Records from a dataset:
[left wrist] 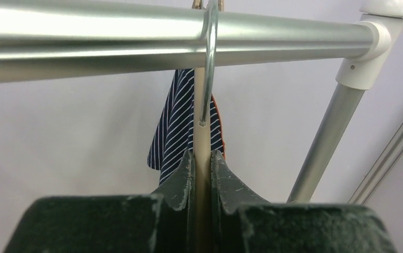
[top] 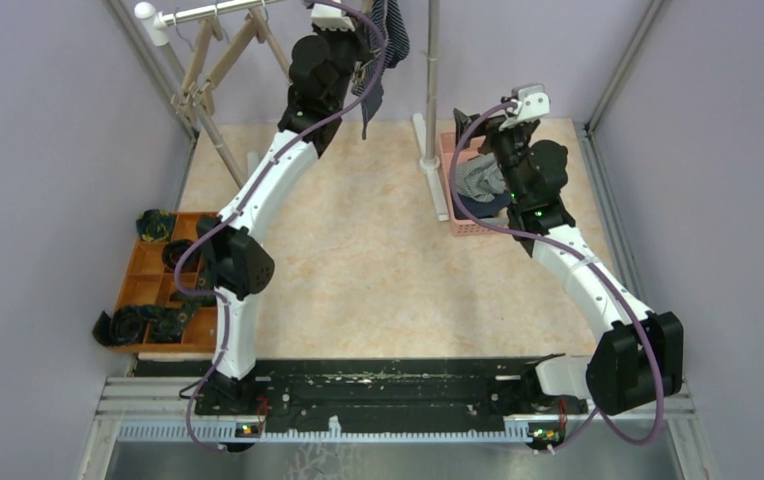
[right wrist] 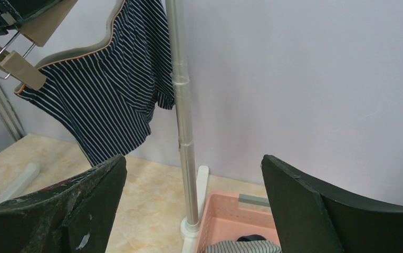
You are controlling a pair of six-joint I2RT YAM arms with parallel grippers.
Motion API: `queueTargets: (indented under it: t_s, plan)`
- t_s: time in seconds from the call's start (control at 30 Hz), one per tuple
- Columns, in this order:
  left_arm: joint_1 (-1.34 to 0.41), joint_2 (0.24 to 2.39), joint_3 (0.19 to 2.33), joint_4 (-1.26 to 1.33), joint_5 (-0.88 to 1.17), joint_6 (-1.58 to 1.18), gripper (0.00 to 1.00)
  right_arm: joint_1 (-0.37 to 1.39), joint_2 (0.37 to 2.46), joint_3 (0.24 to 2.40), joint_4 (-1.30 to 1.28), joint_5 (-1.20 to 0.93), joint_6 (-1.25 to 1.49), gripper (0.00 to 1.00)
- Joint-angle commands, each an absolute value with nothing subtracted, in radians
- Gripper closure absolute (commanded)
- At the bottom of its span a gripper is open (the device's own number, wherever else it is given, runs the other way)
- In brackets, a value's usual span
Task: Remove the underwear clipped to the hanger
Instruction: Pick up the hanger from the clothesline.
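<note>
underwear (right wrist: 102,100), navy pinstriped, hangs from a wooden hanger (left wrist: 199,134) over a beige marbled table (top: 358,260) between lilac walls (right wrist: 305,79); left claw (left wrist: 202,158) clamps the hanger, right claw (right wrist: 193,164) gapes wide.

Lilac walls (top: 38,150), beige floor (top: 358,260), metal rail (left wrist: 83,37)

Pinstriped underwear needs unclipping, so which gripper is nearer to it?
Left. The left gripper is shut on the wooden hanger carrying the pinstriped underwear; the right gripper hangs open beyond the pole, above the pink basket.
</note>
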State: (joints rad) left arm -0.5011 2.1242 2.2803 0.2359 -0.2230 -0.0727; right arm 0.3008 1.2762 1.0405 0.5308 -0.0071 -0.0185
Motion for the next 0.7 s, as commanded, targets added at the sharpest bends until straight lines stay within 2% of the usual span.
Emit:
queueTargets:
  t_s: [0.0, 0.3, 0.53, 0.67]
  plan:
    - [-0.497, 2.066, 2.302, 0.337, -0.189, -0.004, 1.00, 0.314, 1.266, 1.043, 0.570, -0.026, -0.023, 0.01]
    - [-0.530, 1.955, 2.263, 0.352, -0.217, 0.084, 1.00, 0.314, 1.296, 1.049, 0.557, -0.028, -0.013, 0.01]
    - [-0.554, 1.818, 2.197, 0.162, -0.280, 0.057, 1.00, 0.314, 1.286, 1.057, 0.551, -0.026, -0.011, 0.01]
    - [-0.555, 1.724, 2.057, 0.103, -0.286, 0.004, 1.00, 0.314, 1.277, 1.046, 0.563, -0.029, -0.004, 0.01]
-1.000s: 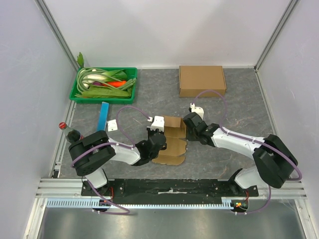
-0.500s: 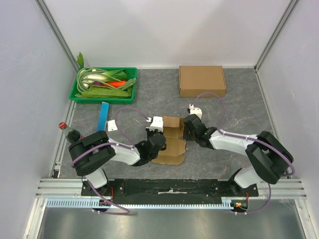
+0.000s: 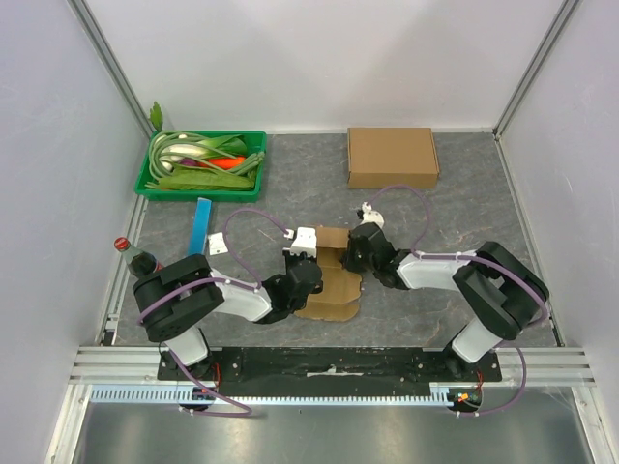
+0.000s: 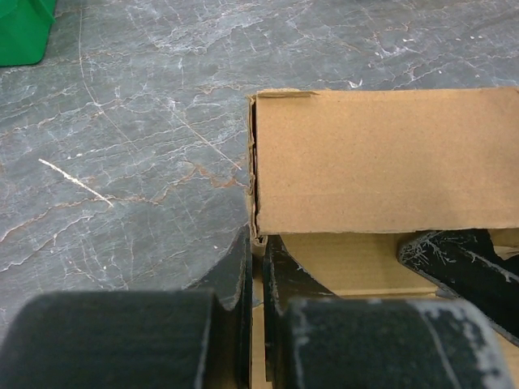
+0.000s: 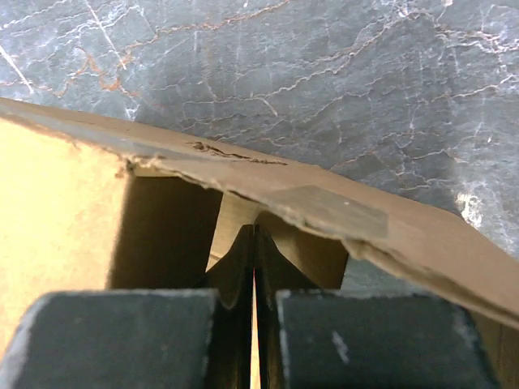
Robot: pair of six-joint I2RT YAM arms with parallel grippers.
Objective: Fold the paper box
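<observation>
Paper box (image 3: 336, 275) sits half-assembled at the centre of the top view, on the grey table (image 3: 464, 213), between the two arms. Left gripper (image 4: 257, 253): jaws nearly together, pinching the upright wall of the box at its corner; fingers (image 4: 235, 271) flank the cardboard edge. Right gripper (image 5: 254, 247): jaws pressed together beneath a raised flap inside the box, only a thin tan sliver of cardboard between them. Grippers stand at opposite sides of the box.
</observation>
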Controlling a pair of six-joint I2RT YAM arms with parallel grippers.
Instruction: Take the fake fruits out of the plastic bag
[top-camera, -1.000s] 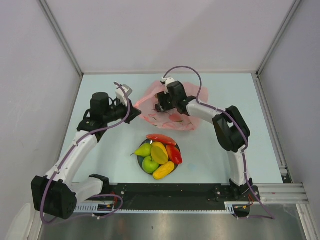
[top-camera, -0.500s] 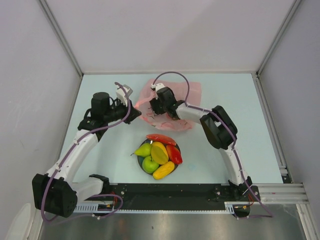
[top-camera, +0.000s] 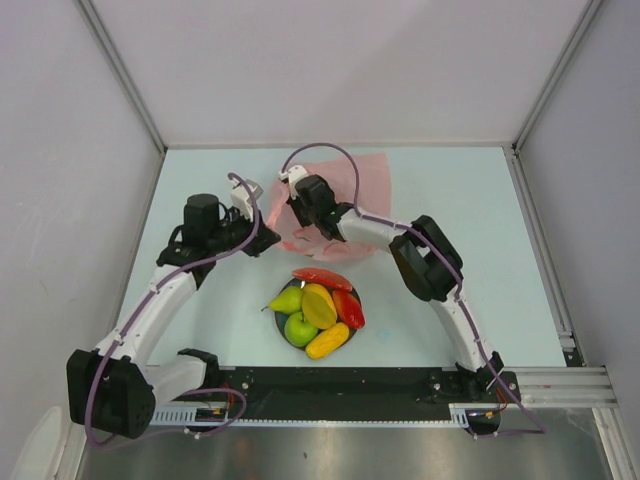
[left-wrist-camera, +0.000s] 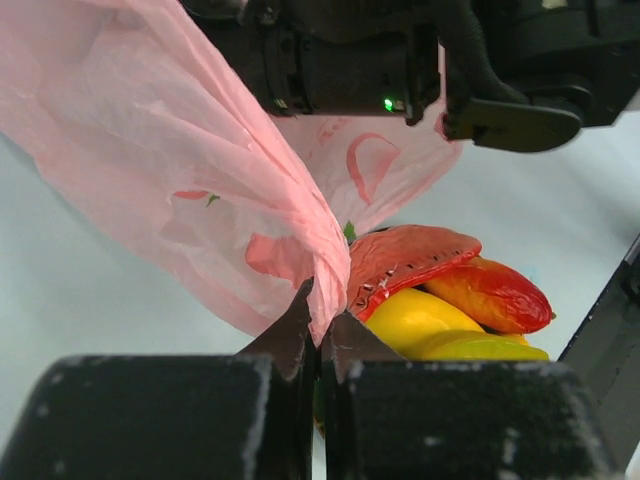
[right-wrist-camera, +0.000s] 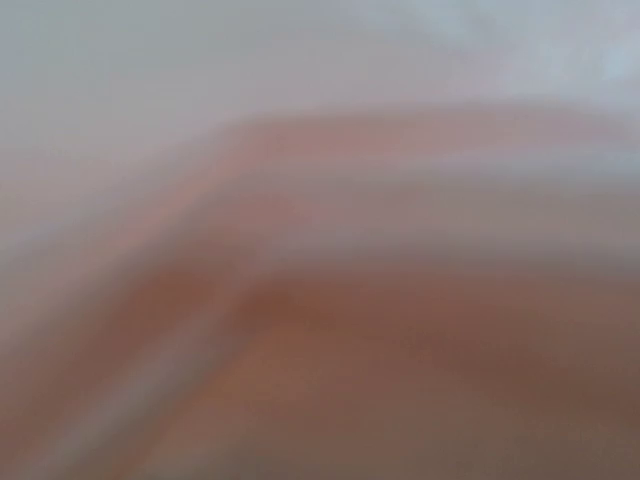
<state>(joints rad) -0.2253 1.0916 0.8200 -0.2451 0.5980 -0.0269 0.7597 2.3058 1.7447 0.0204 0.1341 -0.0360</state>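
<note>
The pink plastic bag (top-camera: 368, 185) lies at the far middle of the table (top-camera: 470, 250), with the fake fruits (top-camera: 318, 305) heaped nearer our bases. Our left gripper (left-wrist-camera: 320, 320) pinches the bag's edge tight. Our right gripper (top-camera: 305, 222) is closed, seemingly buried in the bag — we cannot tell what it holds, as its own view is a pink blur.

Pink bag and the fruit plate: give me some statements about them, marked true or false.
The left gripper pinches a fold of the pink bag. True.
The plate is empty. False: fake fruits are piled on it.
The watermelon slice lies on the plate's side toward the bag. True.
The bag lies on the plate's near side. False: it lies beyond the plate, farther from the robot.
The right wrist view shows grapes sharply. False: only a pink blur.
</note>
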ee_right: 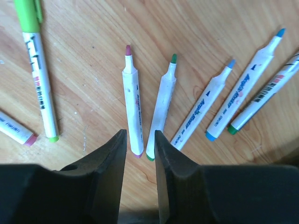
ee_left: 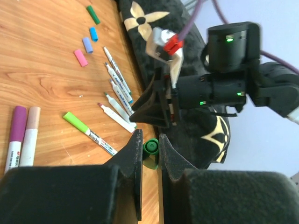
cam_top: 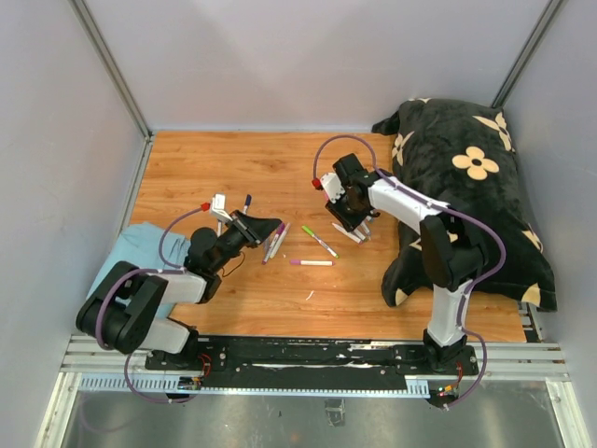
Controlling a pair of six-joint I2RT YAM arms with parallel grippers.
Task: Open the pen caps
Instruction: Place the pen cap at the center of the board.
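Observation:
My left gripper [ee_left: 149,145] is shut on a green pen cap [ee_left: 151,150], held just above the wood; in the top view it [cam_top: 267,227] sits left of centre. Loose caps lie far off: green [ee_left: 93,14], blue [ee_left: 94,33], lavender [ee_left: 87,45], pink [ee_left: 80,58]. My right gripper [ee_right: 140,140] is open and empty, low over a row of uncapped white pens: purple-tipped [ee_right: 132,100], green-tipped [ee_right: 161,105], blue-tipped [ee_right: 202,109]. In the top view it [cam_top: 354,228] is right of centre. A capped light-green pen [ee_right: 39,70] lies to its left.
A black flowered pillow [cam_top: 466,187] fills the right side, close behind the right arm. A blue cloth [cam_top: 135,252] lies under the left arm. Capped purple [ee_left: 16,135] and pink [ee_left: 30,135] pens lie by the left gripper. A pink-capped pen [cam_top: 311,262] lies mid-table.

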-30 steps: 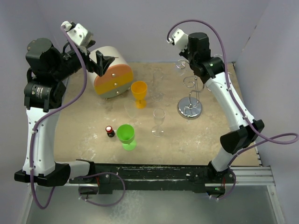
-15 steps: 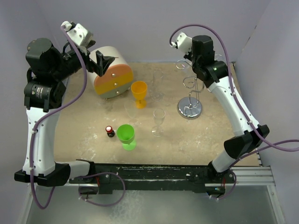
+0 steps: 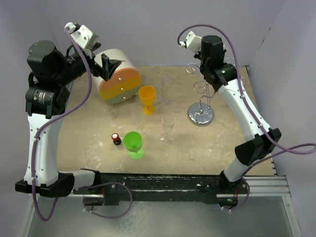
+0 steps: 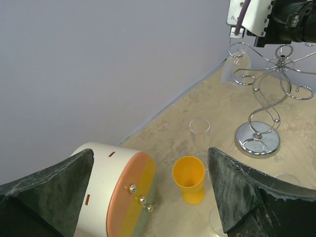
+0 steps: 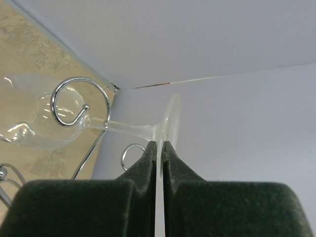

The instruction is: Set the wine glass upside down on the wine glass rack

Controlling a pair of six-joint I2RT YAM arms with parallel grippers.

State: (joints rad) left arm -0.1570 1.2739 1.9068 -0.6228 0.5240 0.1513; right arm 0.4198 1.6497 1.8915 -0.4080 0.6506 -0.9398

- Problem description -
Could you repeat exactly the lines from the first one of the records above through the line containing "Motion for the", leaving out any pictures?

- Result -
[left wrist] 
[top] 
[right wrist] 
You are controlling a pair of six-joint I2RT YAM arms with parallel grippers.
Motion API: `queueTargets: (indented under it: t_s, plan)`
- t_s: time in seconds from the call's start (control at 30 Hz), one per tuple
- Columns, in this order:
  left_arm: joint_1 (-1.34 to 0.41), joint_2 (0.24 to 2.39), joint_3 (0.19 to 2.33), joint_4 (-1.26 to 1.33), joint_5 (-0.88 to 1.17), joint_6 (-1.58 to 1.18), gripper (0.00 to 1.00)
  right_arm: joint_1 (-0.37 to 1.39), joint_2 (0.37 to 2.46), joint_3 (0.24 to 2.40), joint_4 (-1.30 to 1.28), joint_5 (-1.20 to 0.93), joint_6 (-1.25 to 1.49), gripper (0.00 to 1.00)
- Joint-angle commands, each an absolute value with nothing subtracted, in radians
- Gripper closure absolute (commanded)
- At the bottom of its span a gripper is open (the device's own number, wherever else it is given, runs the other way)
- In brackets, a value's usual span
Task: Remove the underwear clipped to the hanger
Instruction: Pick up the hanger from the clothesline.
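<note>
underwear (right wrist: 102,100), navy pinstriped, hangs from a wooden hanger (left wrist: 199,134) over a beige marbled table (top: 358,260) between lilac walls (right wrist: 305,79); left claw (left wrist: 202,158) clamps the hanger, right claw (right wrist: 193,164) gapes wide.

Lilac walls (top: 38,150), beige floor (top: 358,260), metal rail (left wrist: 83,37)

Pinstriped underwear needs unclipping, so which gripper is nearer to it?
Left. The left gripper is shut on the wooden hanger carrying the pinstriped underwear; the right gripper hangs open beyond the pole, above the pink basket.
</note>
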State: (joints rad) left arm -0.5011 2.1242 2.2803 0.2359 -0.2230 -0.0727; right arm 0.3008 1.2762 1.0405 0.5308 -0.0071 -0.0185
Motion for the next 0.7 s, as commanded, targets added at the sharpest bends until straight lines stay within 2% of the usual span.

This exercise requires no additional output.